#### TO DO
Work out how many lines of this material hold the word "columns". Write only that number.

#### DATA BLOCK
--- --- ---

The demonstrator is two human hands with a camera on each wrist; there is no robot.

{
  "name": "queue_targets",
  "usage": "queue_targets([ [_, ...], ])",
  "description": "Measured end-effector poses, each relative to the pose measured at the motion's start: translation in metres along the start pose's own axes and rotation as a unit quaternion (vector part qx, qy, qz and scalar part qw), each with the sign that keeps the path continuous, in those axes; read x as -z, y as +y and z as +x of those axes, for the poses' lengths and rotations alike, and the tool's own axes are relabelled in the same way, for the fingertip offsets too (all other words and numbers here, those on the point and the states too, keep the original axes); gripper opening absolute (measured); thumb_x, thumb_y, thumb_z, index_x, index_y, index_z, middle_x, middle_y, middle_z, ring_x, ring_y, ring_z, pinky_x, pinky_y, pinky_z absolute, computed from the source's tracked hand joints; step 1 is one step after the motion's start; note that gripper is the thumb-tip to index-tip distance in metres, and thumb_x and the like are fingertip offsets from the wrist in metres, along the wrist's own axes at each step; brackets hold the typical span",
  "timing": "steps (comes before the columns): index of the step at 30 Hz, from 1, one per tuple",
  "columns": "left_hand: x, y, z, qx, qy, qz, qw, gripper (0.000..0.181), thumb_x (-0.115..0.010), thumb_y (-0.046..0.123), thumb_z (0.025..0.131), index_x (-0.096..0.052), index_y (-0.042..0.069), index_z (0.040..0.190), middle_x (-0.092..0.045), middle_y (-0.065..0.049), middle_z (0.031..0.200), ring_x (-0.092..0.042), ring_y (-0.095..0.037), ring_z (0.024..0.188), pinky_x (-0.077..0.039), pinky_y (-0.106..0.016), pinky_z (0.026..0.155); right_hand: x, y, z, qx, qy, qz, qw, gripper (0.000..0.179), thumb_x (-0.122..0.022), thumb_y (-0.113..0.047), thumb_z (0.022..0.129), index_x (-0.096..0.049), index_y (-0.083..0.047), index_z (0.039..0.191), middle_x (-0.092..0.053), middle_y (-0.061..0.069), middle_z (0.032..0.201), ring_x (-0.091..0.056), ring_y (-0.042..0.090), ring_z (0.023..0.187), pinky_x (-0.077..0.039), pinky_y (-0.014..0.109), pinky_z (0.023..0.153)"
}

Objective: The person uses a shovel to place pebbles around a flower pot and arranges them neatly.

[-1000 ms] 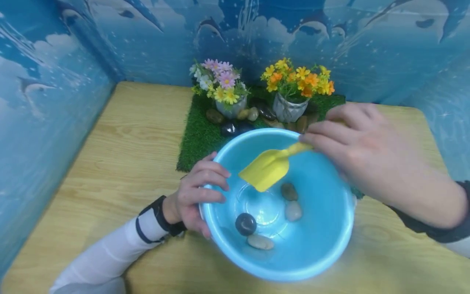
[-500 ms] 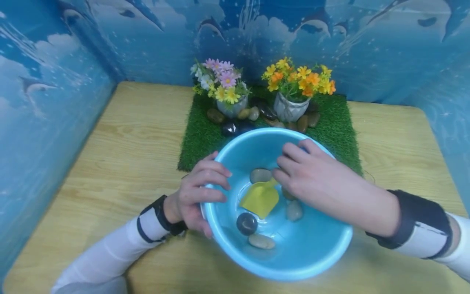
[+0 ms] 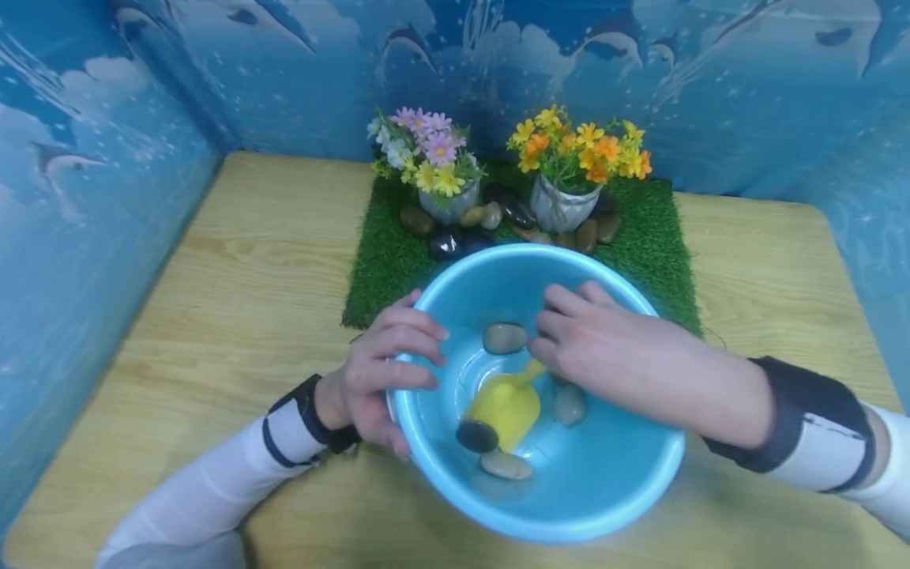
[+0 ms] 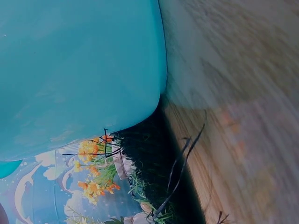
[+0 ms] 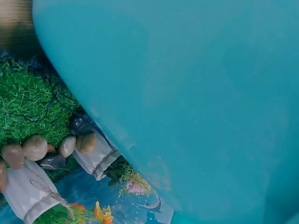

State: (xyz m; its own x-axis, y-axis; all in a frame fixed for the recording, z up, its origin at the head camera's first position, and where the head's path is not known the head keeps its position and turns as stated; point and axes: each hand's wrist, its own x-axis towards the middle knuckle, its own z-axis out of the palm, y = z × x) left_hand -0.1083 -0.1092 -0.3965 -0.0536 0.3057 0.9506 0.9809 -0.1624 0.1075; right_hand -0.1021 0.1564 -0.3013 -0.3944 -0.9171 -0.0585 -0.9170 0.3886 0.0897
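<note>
A blue plastic basin (image 3: 604,502) stands on the table, with several smooth stones in it. My left hand (image 3: 384,367) grips its left rim, fingers over the inside and thumb outside. Reaching down into the basin, my right hand (image 3: 597,340) holds a small yellow toy shovel (image 3: 515,411) by its handle. The shovel's blade points toward the near left, its tip right at a dark round stone (image 3: 477,436). Close by lie a pale oval stone (image 3: 506,465), a grey-brown stone (image 3: 505,338) and a grey stone (image 3: 569,405). Both wrist views mostly show the basin's outer wall (image 4: 79,70).
Behind the basin lies a green artificial grass mat (image 3: 654,261). On it stand a pot of pink and yellow flowers (image 3: 437,162) and a pot of orange and yellow flowers (image 3: 579,154), with stones (image 3: 445,245) around them. A dolphin-print curtain (image 3: 341,95) encloses the wooden table (image 3: 249,261).
My right hand has brought the shovel from above the basin down inside, moving left. The blade has then slid nearer, up to the dark stone. The left hand stays on the rim.
</note>
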Motion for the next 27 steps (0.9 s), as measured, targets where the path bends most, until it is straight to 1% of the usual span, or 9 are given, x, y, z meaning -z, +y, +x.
queue_targets([
  [5,-0.0012,0.0003,-0.0001,0.001,0.001,0.002,1.0,0.057,-0.053,0.063,0.095,-0.062,0.008,0.088,-0.063,-0.015,0.092,-0.055,-0.034,0.099,-0.026,-0.052,0.116,0.0012,0.0008,-0.0013,-0.004,0.001,0.012,0.9999,0.021,-0.082,-0.007,0.078,-0.066,-0.013,0.09,-0.05,-0.005,0.079,-0.033,0.019,0.078,-0.027,0.032,0.066],
  [9,-0.0018,0.0002,-0.0005,0.002,0.005,0.004,1.0,0.057,-0.053,0.063,0.094,-0.062,0.008,0.087,-0.063,-0.015,0.091,-0.056,-0.034,0.099,-0.026,-0.052,0.116,0.0017,0.0007,-0.0009,-0.009,-0.007,0.014,0.9998,0.021,-0.082,-0.007,0.078,-0.066,-0.014,0.09,-0.05,-0.005,0.079,-0.033,0.019,0.077,-0.026,0.031,0.065],
  [14,0.0002,0.0006,-0.0005,0.005,0.01,0.012,0.9999,0.058,-0.053,0.064,0.094,-0.063,0.008,0.085,-0.064,-0.014,0.09,-0.056,-0.034,0.097,-0.028,-0.052,0.115,0.0013,0.0002,0.004,-0.004,-0.044,0.024,0.9987,0.022,-0.079,-0.005,0.079,-0.069,-0.014,0.096,-0.048,-0.005,0.078,-0.033,0.018,0.076,-0.027,0.03,0.064],
  [17,0.0017,0.0011,-0.0004,0.008,0.007,0.015,0.9998,0.058,-0.052,0.064,0.094,-0.063,0.008,0.085,-0.064,-0.014,0.09,-0.056,-0.034,0.097,-0.028,-0.052,0.115,0.0013,0.0,0.0067,-0.002,-0.07,0.042,0.9966,0.023,-0.078,-0.004,0.079,-0.07,-0.014,0.099,-0.048,-0.005,0.078,-0.035,0.018,0.077,-0.029,0.029,0.065],
  [20,0.0026,0.0013,-0.0007,0.011,0.003,0.014,0.9998,0.057,-0.052,0.064,0.095,-0.063,0.008,0.086,-0.064,-0.014,0.091,-0.056,-0.034,0.097,-0.028,-0.052,0.115,0.0016,0.0,0.0074,-0.007,-0.081,0.058,0.995,0.023,-0.077,-0.003,0.079,-0.069,-0.014,0.098,-0.048,-0.006,0.078,-0.036,0.018,0.078,-0.031,0.03,0.066],
  [23,0.0026,0.0014,-0.0008,0.012,-0.001,0.013,0.9998,0.057,-0.052,0.063,0.095,-0.063,0.008,0.086,-0.064,-0.014,0.092,-0.056,-0.034,0.097,-0.028,-0.052,0.115,0.0018,-0.0001,0.0067,-0.017,-0.073,0.072,0.9946,0.025,-0.076,0.0,0.078,-0.069,-0.013,0.098,-0.05,-0.006,0.08,-0.036,0.018,0.079,-0.032,0.03,0.067],
  [25,0.0021,0.0012,-0.0009,0.013,-0.002,0.011,0.9999,0.057,-0.052,0.063,0.095,-0.063,0.008,0.087,-0.064,-0.014,0.092,-0.056,-0.034,0.097,-0.028,-0.052,0.115,0.0015,0.0,0.0057,-0.027,-0.059,0.084,0.9944,0.024,-0.078,-0.005,0.078,-0.069,-0.013,0.098,-0.052,-0.007,0.081,-0.036,0.018,0.079,-0.031,0.03,0.068],
  [27,0.0014,0.0007,-0.0008,0.013,-0.005,0.011,0.9999,0.057,-0.052,0.064,0.095,-0.062,0.008,0.088,-0.064,-0.014,0.092,-0.056,-0.034,0.097,-0.028,-0.052,0.115,0.0019,0.001,0.0036,-0.038,-0.036,0.098,0.9938,0.024,-0.082,-0.011,0.078,-0.07,-0.013,0.098,-0.056,-0.008,0.082,-0.036,0.017,0.079,-0.031,0.03,0.069],
])
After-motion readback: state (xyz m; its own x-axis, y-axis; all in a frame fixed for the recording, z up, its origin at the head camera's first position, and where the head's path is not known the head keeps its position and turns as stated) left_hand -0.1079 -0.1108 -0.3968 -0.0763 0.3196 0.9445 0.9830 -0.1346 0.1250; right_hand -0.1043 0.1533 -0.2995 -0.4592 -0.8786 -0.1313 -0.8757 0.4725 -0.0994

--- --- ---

#### PROBLEM SOLUTION
2